WHAT YOU WILL DO:
From the data below, please reproduce exactly everything from the line that contains "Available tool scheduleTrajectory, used" down to the line that contains "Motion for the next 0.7", with both ends included.

LISTED RECORDS:
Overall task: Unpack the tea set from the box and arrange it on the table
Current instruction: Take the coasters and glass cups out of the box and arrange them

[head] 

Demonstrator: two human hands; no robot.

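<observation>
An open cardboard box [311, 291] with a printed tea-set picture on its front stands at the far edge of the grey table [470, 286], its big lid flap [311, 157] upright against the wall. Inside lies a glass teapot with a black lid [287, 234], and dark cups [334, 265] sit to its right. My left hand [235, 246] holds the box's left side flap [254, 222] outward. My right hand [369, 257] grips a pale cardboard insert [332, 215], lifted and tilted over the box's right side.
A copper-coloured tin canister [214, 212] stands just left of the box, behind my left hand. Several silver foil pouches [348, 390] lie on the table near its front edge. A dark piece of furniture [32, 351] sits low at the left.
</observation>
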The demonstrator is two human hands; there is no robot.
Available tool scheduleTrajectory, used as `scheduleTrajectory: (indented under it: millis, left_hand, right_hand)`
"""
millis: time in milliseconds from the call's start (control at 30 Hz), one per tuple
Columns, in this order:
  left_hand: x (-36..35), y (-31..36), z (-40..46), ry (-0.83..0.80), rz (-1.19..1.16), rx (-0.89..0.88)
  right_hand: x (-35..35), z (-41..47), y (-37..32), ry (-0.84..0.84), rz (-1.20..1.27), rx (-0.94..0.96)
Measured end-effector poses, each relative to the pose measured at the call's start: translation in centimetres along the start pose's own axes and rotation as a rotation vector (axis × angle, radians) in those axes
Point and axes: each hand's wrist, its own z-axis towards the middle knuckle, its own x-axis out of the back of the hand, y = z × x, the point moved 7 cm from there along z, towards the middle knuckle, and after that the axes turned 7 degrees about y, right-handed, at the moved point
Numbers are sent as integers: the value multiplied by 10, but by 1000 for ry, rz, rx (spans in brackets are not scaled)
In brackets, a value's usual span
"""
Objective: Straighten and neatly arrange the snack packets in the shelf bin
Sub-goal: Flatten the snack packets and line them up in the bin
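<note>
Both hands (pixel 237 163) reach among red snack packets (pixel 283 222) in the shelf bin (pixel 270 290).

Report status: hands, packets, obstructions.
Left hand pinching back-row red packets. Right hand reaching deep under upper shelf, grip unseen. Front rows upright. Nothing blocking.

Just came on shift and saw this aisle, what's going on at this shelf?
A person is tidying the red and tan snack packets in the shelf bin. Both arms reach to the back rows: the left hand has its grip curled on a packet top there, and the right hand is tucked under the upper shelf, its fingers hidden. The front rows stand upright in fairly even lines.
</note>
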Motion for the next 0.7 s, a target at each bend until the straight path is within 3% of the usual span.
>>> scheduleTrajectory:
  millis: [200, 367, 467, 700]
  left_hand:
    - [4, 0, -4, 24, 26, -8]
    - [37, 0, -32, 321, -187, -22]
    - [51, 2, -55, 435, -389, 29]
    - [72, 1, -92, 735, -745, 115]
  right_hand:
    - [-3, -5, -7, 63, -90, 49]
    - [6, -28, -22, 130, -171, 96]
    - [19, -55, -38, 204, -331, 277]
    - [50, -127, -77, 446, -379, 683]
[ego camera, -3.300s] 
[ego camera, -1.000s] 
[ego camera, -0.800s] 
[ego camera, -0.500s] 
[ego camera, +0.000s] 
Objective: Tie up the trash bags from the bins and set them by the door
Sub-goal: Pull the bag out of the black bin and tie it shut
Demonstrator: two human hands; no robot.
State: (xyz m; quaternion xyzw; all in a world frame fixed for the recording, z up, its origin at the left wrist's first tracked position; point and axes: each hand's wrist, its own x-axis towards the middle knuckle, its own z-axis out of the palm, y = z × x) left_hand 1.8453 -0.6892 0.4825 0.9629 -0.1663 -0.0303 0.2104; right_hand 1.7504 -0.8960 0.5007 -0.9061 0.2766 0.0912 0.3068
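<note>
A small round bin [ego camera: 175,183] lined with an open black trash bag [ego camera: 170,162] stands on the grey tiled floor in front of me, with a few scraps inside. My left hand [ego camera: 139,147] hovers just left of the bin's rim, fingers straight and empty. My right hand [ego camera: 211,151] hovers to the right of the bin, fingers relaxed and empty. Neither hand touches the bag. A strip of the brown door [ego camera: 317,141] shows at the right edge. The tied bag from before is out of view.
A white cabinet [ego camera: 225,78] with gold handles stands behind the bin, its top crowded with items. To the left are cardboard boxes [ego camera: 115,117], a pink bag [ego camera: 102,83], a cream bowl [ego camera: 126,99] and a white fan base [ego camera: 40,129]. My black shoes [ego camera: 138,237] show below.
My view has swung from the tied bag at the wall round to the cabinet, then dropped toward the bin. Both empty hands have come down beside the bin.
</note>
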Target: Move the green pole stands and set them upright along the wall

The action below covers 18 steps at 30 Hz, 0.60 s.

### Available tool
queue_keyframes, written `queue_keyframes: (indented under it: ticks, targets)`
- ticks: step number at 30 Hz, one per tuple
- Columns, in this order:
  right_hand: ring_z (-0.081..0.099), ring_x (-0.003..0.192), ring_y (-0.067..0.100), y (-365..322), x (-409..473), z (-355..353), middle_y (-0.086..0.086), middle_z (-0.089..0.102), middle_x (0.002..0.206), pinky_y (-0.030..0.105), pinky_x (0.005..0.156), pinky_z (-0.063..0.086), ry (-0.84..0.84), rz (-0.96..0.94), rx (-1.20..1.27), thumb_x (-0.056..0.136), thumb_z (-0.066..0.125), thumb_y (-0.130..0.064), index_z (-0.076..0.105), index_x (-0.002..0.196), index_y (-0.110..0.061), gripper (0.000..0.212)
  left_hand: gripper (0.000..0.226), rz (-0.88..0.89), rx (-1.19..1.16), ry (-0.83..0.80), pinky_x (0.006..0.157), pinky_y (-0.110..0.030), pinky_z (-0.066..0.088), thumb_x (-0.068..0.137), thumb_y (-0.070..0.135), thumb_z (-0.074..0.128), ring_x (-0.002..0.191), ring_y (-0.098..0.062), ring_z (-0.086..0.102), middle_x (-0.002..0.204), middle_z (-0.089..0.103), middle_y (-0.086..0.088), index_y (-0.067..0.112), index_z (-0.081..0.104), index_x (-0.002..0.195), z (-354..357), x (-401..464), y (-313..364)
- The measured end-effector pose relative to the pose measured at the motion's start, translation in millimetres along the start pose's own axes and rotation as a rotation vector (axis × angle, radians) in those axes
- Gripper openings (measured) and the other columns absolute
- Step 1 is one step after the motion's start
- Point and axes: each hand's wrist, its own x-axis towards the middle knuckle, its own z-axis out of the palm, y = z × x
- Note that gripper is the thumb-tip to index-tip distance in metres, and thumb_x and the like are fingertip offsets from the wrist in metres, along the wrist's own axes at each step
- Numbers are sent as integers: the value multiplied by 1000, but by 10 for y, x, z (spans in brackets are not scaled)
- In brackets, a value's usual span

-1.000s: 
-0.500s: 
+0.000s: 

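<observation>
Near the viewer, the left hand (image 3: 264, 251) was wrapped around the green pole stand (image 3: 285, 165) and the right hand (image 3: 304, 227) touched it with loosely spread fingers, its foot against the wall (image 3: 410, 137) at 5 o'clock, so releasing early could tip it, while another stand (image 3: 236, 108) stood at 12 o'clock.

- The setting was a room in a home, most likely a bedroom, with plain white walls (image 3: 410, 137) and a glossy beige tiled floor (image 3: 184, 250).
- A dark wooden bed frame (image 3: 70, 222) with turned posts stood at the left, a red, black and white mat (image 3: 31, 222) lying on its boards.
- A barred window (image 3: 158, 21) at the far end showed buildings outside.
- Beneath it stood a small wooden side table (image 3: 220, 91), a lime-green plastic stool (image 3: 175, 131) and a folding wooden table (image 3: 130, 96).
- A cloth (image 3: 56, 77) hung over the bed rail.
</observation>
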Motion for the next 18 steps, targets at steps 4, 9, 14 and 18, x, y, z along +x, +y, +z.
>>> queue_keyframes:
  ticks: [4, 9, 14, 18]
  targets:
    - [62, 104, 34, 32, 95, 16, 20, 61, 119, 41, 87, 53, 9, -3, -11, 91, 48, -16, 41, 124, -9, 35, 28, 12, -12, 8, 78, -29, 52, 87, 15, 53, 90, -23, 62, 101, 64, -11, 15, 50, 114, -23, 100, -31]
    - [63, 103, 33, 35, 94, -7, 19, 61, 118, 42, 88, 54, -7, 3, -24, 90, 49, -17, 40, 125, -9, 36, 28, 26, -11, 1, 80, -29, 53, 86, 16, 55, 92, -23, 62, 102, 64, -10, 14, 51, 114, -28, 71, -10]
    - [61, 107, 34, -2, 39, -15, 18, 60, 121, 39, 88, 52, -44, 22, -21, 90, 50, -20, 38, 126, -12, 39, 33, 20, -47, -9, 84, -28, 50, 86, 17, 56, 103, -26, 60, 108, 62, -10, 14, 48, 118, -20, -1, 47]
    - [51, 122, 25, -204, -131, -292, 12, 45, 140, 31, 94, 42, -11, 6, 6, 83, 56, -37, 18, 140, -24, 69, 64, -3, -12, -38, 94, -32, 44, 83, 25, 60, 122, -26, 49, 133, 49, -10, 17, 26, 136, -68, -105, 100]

WRITTEN REPLY:
Available tool scheduleTrajectory, used as `scheduleTrajectory: (indented under it: millis, left_hand, right_hand)`
"""
millis: time in milliseconds from the call's start (control at 30 Hz), one per tuple
Columns, in this order:
  left_hand: x (-36..35), y (-31..36), z (-40..46), ry (-0.83..0.80), rz (-1.19..1.16), rx (-0.89..0.88)
  right_hand: x (-35..35), z (-41..47), y (-37..32), ry (-0.84..0.84), rz (-1.20..1.27), rx (-0.94..0.96)
Measured end-effector poses, each relative to the pose measured at the call's start: translation in centimetres along the start pose's own axes and rotation as a rotation vector (axis × angle, radians) in those axes
Point and axes: each hand's wrist, its own z-axis towards the middle knuckle, its own x-axis out of the back of the hand, y = z × x, the point moved 7 cm from there along z, towards the middle knuckle, and after that the axes turned 7 degrees about y, right-handed, at the moved point
Numbers are sent as integers: the value multiplied by 10, but by 1000 for ry, rz, rx (spans in brackets are not scaled)
In brackets, a value's usual span
"""
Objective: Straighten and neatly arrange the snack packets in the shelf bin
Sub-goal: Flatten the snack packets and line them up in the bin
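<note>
Both hands (pixel 237 163) reach among red snack packets (pixel 283 222) in the shelf bin (pixel 270 290).

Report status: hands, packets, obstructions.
Left hand pinching back-row red packets. Right hand reaching deep under upper shelf, grip unseen. Front rows upright. Nothing blocking.

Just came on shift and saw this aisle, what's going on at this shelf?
A person is tidying the red and tan snack packets in the shelf bin. Both arms reach to the back rows: the left hand has its grip curled on a packet top there, and the right hand is tucked under the upper shelf, its fingers hidden. The front rows stand upright in fairly even lines.
</note>
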Motion for the next 0.7 s, a target at each bend until the straight path is within 3% of the usual span.

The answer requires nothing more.